Mr. Gim and his lunchmates first met on WeChat after the death of Officer Wenjian Liu, who was shot in December. Now they are reaching out to the Chinese-language press, contacting lawyers to advise Officer Liang and planning a protest march in New York, a city with the largest Chinese population outside of Asia. An online petition opposing the indictment that was started in California by a member of the Chinese-American community has garnered more than 100,000 signatures.

The indictment has galvanized other Chinese-American leaders, but in a different way.

To say that Officer Liang has been singled out misses the bigger picture, those leaders argue.
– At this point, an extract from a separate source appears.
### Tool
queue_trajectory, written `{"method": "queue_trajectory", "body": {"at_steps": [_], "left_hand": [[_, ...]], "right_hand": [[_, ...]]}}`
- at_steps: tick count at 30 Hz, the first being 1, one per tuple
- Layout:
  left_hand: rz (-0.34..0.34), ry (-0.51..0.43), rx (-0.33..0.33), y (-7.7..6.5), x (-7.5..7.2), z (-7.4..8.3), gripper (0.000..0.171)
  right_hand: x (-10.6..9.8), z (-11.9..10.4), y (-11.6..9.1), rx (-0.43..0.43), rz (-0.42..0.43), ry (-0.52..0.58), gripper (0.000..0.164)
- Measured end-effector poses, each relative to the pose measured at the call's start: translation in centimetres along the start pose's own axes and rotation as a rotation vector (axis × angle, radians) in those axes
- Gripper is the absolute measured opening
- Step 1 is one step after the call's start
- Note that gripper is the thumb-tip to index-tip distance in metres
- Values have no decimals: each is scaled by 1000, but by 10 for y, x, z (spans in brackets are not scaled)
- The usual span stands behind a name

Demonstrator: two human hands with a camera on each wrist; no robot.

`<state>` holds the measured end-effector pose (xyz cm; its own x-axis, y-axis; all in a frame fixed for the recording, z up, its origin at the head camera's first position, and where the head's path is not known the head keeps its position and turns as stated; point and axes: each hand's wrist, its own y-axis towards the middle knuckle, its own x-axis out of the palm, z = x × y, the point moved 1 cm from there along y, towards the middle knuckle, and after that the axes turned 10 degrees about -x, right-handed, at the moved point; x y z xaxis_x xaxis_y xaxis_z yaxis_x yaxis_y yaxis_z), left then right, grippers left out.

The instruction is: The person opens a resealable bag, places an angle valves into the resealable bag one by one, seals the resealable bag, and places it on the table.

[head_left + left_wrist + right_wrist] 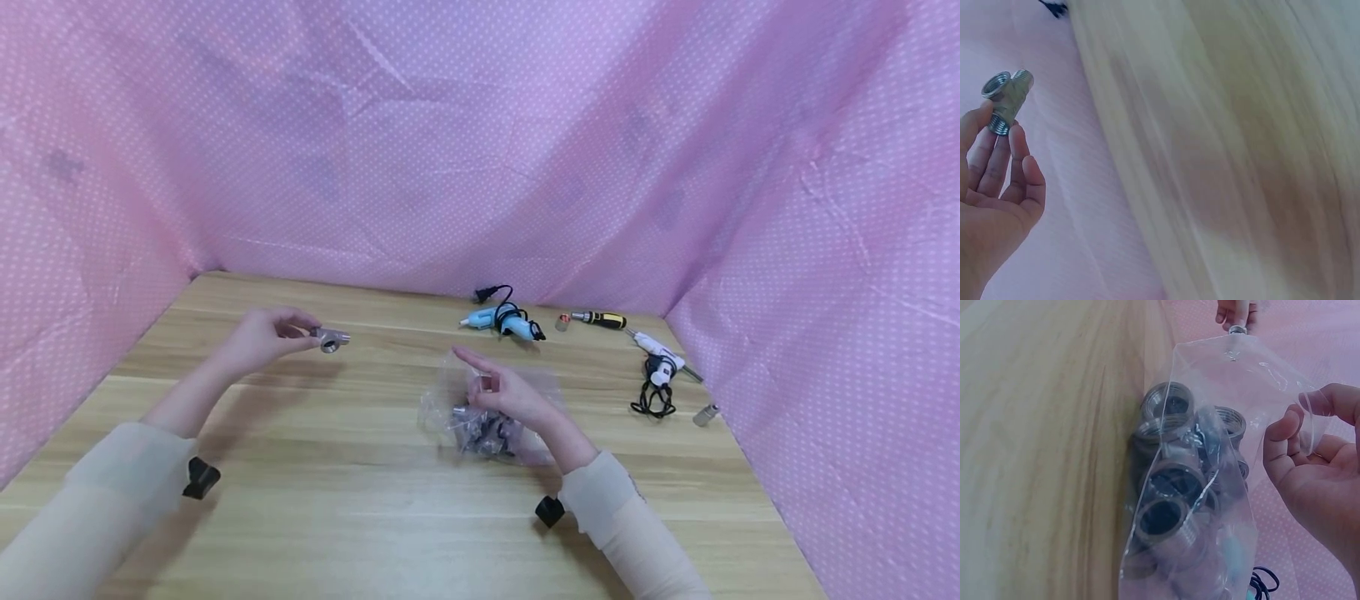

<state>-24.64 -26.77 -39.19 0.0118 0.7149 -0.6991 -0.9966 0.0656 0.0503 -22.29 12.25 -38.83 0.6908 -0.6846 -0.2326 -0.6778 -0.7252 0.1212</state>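
Well, from the head view, a clear plastic bag (546, 437) of metal fittings (487, 435) lies on the wooden table (300, 517). The right hand (510, 396) is over the bag, its index finger straight out. Well apart to the bag's left, the left hand (262, 337) pinches a metal tee fitting (330, 339) above the table. Beyond the bag lies a blue glue gun (483, 318) with a black cord; beyond it and to its right, a yellow-and-black screwdriver (609, 320). To the bag's right are a white tool (651, 344) with a dark cord and a small metal cylinder (706, 414).

At the left wrist, thumb and fingertips grip the tee fitting's end, its wide threaded mouth and narrower threaded end showing.

By the right wrist camera, the right hand's thumb and curled fingers pinch the bag's edge; several threaded openings show through the bag's plastic.
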Motion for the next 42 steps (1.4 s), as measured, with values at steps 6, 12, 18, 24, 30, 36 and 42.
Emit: {"method": "queue_trajectory", "body": {"at_steps": [6, 12, 18, 24, 30, 36, 42], "left_hand": [[-2, -7, 62, -8, 10, 21, 28], [-36, -125, 112, -19, 36, 39, 24], [-92, -257, 80, -29, 71, 55, 27], [-102, -336, 93, -31, 103, 71, 29], [-117, -345, 94, -30, 127, 84, 26], [-112, -288, 102, -26, 148, 92, 27], [-115, -262, 113, -24, 160, 99, 28]], "right_hand": [[-5, 14, 4, 0, -5, -4, 75], [-7, 24, 6, -1, 15, 7, 76], [-8, 23, 7, -22, 14, 11, 75], [-7, 23, 8, -16, 6, 24, 76], [-4, 14, 6, -21, -3, 23, 76], [-1, -1, 4, -33, -11, 40, 75], [0, -1, 5, -40, -8, 61, 74]]}}
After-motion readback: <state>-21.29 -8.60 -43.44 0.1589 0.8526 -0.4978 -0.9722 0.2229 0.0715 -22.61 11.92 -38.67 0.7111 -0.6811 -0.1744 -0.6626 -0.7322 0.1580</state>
Asians have also suffered at the hands of police officers, they say, and it is time for them to join the chorus of black and Latino voices calling for reform.

“Peter Liang being Asian only means that all cops need to be held accountable, regardless of skin color,” said Cathy Dang, the executive director of CAAAV Organizing Asian Communities, an advocacy group in New York that works with Asian immigrants from several countries. “We should use this indictment as fuel for us to organize even harder to hold the white officers who’ve killed accountable.”

Councilwoman Margaret Chin, a Democrat who represents the Chinatown neighborhood, also called for Officer Liang to be indicted, saying the filing of charges would be a step toward reforming a police force that she said has unfairly targeted Asians as well as blacks and Latinos.


In some ways, Officer Liang’s case seems all too easy to slice along racial lines. Like Mr. Gurley, the shooting victim, the Brooklyn district attorney, Kenneth P. Thompson, is black; the judge who oversaw the officer’s arraignment, Justice Danny K. Chun of State Supreme Court, is Korean-American. After Justice Chun granted the prosecutors’ request to release the officer on his own recognizance, Mr. Gurley’s aunt spat out: “Asian judge!”

Even so, Ms. Dang said she hoped to encourage Asian-Americans to find common cause with blacks. Her group had previously called for the indictments of the officers involved in the deaths of Mr. Garner and other unarmed black men.